Same as a DNA samples then. We Brits let them get away with that one, why would we be bothered by mere phone data? The battle is well and truly over. Well, I say over, it never really started. I really don't know why we don't just have random home searches, you know, just in case, and of course, what have we got to hide?

What I would like to know is what will the tipping point be? When will the general public say no, enough is enough?

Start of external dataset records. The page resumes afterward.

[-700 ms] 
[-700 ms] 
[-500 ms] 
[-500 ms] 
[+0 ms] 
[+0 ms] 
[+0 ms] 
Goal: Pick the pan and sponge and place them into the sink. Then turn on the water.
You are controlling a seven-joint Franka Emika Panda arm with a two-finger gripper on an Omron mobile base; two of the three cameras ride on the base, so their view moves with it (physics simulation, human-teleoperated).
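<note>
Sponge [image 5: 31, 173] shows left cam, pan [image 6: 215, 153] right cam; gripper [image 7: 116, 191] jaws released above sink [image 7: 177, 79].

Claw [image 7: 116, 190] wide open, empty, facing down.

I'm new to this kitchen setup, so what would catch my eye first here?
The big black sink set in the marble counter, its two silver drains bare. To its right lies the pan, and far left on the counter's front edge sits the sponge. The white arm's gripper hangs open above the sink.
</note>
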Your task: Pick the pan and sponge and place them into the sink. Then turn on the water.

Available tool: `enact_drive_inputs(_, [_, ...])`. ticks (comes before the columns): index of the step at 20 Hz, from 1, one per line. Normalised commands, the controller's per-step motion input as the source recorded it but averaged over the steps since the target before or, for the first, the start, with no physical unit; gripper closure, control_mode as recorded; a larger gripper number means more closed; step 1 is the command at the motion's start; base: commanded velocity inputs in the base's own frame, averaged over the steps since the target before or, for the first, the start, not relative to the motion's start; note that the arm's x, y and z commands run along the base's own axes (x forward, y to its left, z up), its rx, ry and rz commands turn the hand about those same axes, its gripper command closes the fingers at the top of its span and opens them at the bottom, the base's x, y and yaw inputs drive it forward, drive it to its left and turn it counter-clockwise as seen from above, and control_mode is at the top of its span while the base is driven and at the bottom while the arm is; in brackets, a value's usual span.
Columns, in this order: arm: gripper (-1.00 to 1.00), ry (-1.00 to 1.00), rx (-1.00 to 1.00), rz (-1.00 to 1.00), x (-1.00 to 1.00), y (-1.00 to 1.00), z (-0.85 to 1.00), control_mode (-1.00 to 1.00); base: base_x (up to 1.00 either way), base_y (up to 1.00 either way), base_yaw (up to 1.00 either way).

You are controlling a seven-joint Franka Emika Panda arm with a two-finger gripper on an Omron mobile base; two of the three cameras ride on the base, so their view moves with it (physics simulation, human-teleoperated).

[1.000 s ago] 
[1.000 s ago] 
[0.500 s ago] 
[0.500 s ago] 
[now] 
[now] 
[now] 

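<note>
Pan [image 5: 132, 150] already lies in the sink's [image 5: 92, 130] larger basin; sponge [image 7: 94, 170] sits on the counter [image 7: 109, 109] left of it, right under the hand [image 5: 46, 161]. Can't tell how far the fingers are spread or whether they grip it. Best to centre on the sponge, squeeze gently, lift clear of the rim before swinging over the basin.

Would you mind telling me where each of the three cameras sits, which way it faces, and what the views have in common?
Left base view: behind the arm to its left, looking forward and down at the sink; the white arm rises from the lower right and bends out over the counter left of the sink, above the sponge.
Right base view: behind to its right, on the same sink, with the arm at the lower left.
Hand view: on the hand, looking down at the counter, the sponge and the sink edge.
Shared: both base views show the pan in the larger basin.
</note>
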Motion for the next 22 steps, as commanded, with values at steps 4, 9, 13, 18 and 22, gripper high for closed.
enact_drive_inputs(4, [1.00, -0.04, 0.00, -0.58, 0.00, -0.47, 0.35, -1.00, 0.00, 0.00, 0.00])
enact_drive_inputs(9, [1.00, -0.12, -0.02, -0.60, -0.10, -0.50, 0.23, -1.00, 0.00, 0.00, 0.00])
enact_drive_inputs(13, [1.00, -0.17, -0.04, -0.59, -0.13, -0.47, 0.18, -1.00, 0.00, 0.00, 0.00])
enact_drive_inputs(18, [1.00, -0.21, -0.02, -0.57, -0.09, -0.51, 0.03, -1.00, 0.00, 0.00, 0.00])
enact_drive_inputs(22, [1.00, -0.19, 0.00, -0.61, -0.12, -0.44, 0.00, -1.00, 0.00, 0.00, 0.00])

I don't think there is a tipping point. People are already trained to give up their data to Google, Microsoft, Facebook, etc. Governments will share this data eventually and amass a great deal of its own curated data. People in general don't care and I don't foresee a time where they will. The surveillance era is here and it's not going away.
Looks like a great attack vector to get into a system that has other people's personal information.
It is worth pointing out this merely enables you to get your phone back quicker in cases where the police could already seize your phone. It won't be a case of everyone who gets arrested having it scanned. Firstly there isn't any authority to do so, secondly it isn't worth it time wise. I used to be a cop in Scotland and I never arrested anyone where there was a need to do anything with their phone other than try and work out how to turn the damn thing off...
How well do these devices work against encryption (like that on the iPhone)?
It's ironic that the Met Police, fresh out of a phone hacking scandal have proposed making things easier.